Nonetheless, as I prepare to apply for tenure, my reproductive choices have informed my recent career within the academia trifecta. For example, my scholarly interests have shifted from examining the intersections of ethnic identity formation and trauma; to exploring themes of gender, power, and motherhood (this article is an example of said shift). In addition, I have adapted my course readings and texts to highlight and expose students to women scholars and activists who relish being mothers of large families like labor-rights activist, Delores Huerta and Black reproductive scholar, Dorothy Roberts. Still, I am currently writing a piece which explores the intersection of Black motherhood and love to submit to a Black-woman centered conference, The Crooked Room Conference.

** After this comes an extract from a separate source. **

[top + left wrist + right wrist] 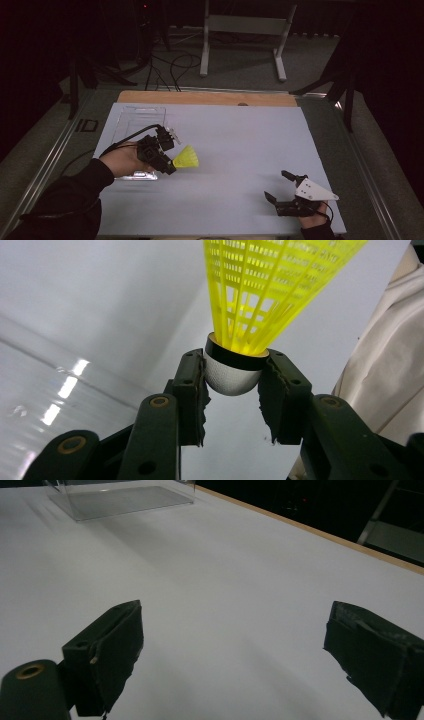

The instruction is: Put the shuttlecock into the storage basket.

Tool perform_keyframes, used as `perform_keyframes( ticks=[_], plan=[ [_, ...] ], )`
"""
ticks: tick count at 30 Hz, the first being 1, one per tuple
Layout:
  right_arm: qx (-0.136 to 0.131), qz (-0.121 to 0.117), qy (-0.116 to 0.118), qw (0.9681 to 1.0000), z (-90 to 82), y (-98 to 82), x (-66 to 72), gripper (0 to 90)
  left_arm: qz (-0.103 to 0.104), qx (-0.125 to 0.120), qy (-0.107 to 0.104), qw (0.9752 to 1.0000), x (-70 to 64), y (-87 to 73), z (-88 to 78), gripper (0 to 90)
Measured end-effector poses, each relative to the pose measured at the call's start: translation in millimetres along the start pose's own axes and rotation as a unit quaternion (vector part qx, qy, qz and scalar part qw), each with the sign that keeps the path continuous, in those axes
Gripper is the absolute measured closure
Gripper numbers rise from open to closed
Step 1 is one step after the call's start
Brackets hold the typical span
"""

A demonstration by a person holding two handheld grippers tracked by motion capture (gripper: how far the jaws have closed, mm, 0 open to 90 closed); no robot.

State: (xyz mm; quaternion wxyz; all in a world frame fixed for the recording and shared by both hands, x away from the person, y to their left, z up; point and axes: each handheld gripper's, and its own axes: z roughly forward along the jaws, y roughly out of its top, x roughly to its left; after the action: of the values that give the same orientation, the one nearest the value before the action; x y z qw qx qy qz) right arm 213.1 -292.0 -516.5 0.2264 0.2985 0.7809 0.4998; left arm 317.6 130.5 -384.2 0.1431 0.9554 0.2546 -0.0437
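Observation:
A yellow shuttlecock (186, 158) with a white cork base (231, 376) hangs above the white table, skirt pointing right in the high view. My left gripper (170, 159) is shut on that cork base, one pad on each side of it (231, 382). It sits left of centre, just right of a clear plastic box (136, 121). My right gripper (278, 188) rests near the table's front right corner with its jaws wide apart and nothing between them (232, 645). The clear box (120, 497) lies far off at the top of the right gripper view.
A white sheet (240, 145) covers the table, with a wooden strip (210, 98) along the far edge. Metal rails (60, 145) run down both sides. A grey frame stand (245, 30) and cables lie on the floor beyond.

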Motion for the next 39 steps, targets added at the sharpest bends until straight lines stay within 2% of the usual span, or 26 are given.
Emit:
perform_keyframes(
  ticks=[7,15,17,24,26,30,37,38,39],
  plan=[
    [0.001,-0.001,0.001,1.0000,0.3,0.1,0.5,9.2,-0.014,-0.013,0.009,0.9998,8.0,-4.0,-18.4,64.3],
    [0.000,-0.002,0.000,1.0000,0.4,0.3,0.7,9.2,-0.049,-0.027,0.025,0.9981,25.3,-14.3,-35.1,64.4],
    [0.001,-0.004,0.000,1.0000,0.6,0.3,0.8,9.2,-0.064,-0.032,0.032,0.9969,30.9,-17.5,-38.9,64.4],
    [0.002,-0.002,0.000,1.0000,0.9,0.1,0.7,9.2,-0.087,-0.041,0.046,0.9942,47.2,-28.7,-48.5,64.5],
    [0.002,-0.002,0.000,1.0000,0.9,0.1,0.7,9.2,-0.100,-0.045,0.051,0.9926,51.6,-32.7,-50.0,64.5],
    [0.002,-0.003,0.000,1.0000,0.7,0.2,0.7,9.2,-0.114,-0.047,0.062,0.9904,57.7,-41.5,-52.2,64.6],
    [0.002,-0.003,0.000,1.0000,0.7,0.2,0.8,9.2,-0.135,-0.048,0.069,0.9874,63.0,-53.5,-54.2,64.6],
    [0.002,-0.003,0.000,1.0000,0.7,0.2,0.8,9.2,-0.142,-0.050,0.075,0.9857,64.8,-58.6,-56.4,64.6],
    [0.002,-0.003,0.000,1.0000,0.7,0.2,0.8,9.2,-0.142,-0.050,0.075,0.9857,64.8,-58.6,-56.4,64.6]
  ],
)
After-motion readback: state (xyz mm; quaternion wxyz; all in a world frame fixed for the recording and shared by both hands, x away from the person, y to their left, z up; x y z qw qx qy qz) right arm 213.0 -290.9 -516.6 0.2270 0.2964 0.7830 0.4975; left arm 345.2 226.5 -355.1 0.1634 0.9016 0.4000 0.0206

In sum, I am a bit nervous about obtaining tenure. Although I have the necessary requirements for becoming a tenured professor – innovative and culturally responsive publications, stellar teaching evaluations, and leadership in service positons across both the University and Chicago community – I do wonder if my efforts will be rewarded with academic job security. My doubts are no doubt supported by the latest data which suggests that “African American proportionate presence among tenured full-time faculty has actually declined from 6.3% to 5.8%” (Advancing Higher Education, 2016). Nonetheless, I am proud of both my motherhood and academic story stemming from age 22 to 39. I am an African American academic with four beautiful children. My contributions to both academia and my family are invaluable. I am the living embodiment of scholarly and familial traditions from Fisk University to my loving mother.
Advancing Higher Education (2016). Taking the measure of faculty diversity. TIAA Institute.
Harris-Perry, M. (2011). Sister citizen: shame, stereotypes, and black women in America:
For colored girls who’ve considered politics when being strong isn’t enough. New Haven, CT: Yale University Press.
Hill Collins, Patricia. (1990). Black feminist thought: knowledge, consciousness, and the politics of empowerment. Boston: Unwin Hyman.
Moynihan, D.P. (1965). The Negro family. The case for national action. U.S. Department of Labor. Office of Policy Planning and Research.
National Science Foundation (April 2015). Doctorate recipients from U.S. Universities 2013. National Center for Science and Engineering Statistics.
Pew Research Center. (2015). Family size among mothers. Retrieved from http: pewsocialtrends.org/2015/05/07/family-size-among-mothers/
Roberts. D. (1997). Killing the black body. New York: Vintage Books.